## [What to do]
When the string "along" is part of a line in the data below, report the whole line.

## [Source material]
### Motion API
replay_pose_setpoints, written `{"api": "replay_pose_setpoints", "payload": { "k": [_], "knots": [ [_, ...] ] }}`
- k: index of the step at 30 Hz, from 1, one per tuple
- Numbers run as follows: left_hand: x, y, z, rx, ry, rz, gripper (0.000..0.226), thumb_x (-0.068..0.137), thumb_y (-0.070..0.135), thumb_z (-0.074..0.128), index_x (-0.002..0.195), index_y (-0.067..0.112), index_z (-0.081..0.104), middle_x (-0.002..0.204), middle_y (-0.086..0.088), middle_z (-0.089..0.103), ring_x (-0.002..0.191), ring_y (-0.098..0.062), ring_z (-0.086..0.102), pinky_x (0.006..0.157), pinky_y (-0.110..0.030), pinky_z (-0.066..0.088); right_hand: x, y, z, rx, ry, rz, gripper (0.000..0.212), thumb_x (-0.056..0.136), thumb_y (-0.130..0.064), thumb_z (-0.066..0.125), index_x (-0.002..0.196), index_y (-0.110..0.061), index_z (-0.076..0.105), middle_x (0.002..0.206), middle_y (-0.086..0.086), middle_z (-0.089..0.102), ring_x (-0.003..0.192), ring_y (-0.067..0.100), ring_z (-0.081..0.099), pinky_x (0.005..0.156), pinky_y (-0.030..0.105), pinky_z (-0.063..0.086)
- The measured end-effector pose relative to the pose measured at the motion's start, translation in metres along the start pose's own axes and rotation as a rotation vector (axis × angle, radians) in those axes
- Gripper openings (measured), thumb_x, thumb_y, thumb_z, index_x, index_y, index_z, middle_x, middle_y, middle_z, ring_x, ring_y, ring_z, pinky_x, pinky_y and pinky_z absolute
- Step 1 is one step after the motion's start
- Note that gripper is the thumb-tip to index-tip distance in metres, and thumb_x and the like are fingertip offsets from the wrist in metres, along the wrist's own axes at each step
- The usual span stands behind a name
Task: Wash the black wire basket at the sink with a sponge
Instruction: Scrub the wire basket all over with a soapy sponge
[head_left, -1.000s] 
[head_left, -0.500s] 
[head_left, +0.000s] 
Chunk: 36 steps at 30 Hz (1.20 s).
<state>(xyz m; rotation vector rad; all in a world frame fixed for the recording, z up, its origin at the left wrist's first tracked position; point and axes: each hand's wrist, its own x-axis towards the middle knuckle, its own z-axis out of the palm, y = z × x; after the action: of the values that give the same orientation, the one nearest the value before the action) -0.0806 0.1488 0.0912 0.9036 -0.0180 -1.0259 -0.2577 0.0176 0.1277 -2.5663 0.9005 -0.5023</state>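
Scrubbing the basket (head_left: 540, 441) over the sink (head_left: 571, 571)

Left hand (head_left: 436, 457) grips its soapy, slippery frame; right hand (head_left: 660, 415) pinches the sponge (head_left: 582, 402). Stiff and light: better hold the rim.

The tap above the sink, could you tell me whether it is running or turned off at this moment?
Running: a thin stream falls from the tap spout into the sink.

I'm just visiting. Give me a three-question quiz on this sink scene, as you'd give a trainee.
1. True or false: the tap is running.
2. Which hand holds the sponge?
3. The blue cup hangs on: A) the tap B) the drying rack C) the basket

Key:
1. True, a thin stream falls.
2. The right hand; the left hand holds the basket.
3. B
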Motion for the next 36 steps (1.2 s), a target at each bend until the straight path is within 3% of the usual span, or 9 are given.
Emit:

## [Result of the exercise]
- The measured end-effector pose relative to the pose measured at the motion's start, translation in metres along the start pose's own axes and rotation as a rotation vector (axis × angle, radians) in those axes
- Note that gripper is the thumb-tip to index-tip distance in metres, and thumb_x and the like are fingertip offsets from the wrist in metres, along the wrist's own axes at each step

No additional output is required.